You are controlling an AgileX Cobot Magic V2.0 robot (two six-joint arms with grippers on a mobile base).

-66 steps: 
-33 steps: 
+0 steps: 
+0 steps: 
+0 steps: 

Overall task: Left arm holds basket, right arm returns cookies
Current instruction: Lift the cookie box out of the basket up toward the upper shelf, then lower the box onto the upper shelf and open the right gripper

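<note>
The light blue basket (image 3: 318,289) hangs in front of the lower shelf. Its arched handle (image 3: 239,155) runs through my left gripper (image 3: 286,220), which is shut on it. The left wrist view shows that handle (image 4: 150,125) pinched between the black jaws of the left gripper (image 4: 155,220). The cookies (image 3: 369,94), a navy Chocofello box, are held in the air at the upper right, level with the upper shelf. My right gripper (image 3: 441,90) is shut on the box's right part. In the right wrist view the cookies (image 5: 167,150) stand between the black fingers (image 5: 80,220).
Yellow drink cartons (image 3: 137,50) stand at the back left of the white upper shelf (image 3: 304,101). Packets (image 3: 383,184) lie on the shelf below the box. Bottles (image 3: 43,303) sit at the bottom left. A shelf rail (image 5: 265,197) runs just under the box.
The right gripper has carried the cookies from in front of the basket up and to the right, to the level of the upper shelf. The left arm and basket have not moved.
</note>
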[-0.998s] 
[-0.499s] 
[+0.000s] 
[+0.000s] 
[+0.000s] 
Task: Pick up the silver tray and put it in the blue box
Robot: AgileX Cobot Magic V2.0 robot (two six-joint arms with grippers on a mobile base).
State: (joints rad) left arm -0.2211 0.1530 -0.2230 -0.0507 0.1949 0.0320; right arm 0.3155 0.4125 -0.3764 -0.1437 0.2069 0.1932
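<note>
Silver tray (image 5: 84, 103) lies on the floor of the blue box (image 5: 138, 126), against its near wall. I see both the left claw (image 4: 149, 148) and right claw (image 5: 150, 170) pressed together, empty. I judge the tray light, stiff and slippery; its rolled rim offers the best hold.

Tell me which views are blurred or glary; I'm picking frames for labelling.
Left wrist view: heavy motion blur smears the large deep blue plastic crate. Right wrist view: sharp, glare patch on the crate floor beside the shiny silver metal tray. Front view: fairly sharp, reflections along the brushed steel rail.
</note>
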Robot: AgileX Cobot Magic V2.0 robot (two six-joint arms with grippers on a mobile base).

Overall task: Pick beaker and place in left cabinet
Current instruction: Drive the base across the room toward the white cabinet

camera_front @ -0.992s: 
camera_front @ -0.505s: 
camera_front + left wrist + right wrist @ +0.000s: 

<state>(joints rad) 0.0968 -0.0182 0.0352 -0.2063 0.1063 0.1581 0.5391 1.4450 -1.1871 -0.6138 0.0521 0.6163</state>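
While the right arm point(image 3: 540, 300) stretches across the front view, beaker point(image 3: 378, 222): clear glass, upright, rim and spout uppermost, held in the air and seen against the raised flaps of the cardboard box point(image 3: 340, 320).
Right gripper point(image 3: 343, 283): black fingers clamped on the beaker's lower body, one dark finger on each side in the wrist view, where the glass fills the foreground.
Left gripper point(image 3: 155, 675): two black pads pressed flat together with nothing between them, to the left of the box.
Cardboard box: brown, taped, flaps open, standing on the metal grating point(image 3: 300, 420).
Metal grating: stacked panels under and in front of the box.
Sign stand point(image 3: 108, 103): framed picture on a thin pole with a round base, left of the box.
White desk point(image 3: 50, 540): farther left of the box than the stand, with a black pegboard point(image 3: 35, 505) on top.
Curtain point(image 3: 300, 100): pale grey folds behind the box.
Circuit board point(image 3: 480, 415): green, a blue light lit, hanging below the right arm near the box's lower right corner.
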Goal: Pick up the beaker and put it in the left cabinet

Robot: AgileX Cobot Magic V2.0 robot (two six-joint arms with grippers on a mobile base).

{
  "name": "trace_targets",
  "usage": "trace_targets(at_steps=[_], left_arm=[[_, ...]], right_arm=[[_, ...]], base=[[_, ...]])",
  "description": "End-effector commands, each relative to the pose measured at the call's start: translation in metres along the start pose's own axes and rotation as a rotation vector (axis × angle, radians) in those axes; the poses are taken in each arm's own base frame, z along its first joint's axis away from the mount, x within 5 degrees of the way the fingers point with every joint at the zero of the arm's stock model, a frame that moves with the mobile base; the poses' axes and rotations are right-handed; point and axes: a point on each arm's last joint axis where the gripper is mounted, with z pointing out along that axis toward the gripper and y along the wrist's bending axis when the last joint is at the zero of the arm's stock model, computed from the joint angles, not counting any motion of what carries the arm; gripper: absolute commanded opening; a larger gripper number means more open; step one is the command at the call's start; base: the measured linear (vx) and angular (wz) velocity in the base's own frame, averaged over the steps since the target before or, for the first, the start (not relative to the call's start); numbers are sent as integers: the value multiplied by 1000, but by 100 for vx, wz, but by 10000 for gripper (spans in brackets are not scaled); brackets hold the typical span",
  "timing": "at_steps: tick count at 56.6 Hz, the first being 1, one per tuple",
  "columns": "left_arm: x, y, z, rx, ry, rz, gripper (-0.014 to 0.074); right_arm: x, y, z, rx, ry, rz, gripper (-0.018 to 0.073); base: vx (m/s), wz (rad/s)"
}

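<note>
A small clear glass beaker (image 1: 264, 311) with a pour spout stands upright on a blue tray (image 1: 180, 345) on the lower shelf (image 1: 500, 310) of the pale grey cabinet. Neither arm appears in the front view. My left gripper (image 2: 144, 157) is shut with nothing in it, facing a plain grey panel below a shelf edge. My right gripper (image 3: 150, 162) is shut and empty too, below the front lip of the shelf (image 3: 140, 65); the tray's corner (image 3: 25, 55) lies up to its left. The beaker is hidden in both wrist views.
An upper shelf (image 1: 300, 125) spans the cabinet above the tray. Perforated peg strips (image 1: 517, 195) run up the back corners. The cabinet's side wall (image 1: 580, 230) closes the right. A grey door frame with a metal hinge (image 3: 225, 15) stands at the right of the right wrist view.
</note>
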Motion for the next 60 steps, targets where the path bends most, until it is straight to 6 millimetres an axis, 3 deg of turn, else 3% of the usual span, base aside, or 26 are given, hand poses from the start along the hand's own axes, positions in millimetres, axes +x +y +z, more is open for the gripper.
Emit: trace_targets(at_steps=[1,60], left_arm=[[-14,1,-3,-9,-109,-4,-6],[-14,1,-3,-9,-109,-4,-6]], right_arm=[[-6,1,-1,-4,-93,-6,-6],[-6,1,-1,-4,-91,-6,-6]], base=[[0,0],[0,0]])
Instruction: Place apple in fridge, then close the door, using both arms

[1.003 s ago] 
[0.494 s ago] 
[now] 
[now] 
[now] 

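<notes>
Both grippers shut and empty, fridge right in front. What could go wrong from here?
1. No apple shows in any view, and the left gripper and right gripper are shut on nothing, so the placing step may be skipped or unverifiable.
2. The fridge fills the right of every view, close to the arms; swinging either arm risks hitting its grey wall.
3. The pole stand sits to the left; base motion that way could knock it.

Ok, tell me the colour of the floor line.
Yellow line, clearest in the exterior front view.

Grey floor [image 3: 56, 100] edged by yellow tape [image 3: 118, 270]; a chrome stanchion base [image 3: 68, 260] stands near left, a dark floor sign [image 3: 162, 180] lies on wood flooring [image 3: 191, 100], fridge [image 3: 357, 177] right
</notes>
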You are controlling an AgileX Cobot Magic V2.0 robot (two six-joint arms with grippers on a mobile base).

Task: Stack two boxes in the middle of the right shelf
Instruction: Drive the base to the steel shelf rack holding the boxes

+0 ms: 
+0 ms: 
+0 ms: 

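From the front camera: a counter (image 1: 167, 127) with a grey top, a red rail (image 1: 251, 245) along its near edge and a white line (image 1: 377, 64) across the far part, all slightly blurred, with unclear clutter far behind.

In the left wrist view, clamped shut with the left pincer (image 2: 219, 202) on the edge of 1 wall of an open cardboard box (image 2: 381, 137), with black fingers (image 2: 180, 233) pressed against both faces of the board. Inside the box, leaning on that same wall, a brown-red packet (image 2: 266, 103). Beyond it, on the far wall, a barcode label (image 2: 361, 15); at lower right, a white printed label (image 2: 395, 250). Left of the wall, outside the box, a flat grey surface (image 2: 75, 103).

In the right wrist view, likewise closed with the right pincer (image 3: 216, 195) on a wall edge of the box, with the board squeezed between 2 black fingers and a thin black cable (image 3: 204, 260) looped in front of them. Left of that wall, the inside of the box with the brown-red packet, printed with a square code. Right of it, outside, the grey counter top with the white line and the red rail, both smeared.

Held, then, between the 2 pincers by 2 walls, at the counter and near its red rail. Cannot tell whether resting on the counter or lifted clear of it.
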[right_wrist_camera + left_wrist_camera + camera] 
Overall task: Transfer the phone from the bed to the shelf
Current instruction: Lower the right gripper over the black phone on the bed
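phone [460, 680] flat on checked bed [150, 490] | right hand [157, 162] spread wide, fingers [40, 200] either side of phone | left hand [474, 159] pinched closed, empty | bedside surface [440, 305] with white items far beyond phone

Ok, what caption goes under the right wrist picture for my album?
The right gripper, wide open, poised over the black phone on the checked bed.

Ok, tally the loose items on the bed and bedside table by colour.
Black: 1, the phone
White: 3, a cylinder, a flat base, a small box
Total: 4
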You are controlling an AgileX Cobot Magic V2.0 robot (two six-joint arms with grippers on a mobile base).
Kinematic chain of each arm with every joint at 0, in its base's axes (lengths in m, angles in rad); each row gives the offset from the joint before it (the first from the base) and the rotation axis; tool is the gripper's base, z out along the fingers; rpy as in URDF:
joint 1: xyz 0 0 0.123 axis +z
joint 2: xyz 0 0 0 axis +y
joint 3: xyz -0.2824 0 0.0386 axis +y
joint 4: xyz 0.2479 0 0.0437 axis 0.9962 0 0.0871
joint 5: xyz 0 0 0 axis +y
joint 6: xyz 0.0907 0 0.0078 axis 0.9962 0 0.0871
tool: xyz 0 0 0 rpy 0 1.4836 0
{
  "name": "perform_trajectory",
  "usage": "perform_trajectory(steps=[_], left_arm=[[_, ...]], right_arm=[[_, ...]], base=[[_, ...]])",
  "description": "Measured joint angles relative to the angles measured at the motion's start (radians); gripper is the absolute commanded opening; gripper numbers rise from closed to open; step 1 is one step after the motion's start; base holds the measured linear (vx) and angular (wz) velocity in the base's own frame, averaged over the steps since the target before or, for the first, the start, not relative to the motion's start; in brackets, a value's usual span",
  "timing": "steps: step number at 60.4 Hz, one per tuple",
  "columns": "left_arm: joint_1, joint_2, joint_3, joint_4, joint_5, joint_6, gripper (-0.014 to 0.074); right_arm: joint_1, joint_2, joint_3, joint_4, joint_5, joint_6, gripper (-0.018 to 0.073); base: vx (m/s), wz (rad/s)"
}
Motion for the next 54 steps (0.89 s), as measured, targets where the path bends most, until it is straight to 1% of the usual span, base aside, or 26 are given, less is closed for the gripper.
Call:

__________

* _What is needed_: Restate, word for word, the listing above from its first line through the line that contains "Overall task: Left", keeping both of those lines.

* _Task solution_:
You are controlling an AgileX Cobot Magic V2.0 robot (two six-joint arms with grippers on a mobile base).

-66 steps: 
-33 steps: 
+0 steps: 
+0 steps: 
+0 steps: 

Overall task: Left arm holds basket, right arm returns cookies

The exercise asks for nothing further.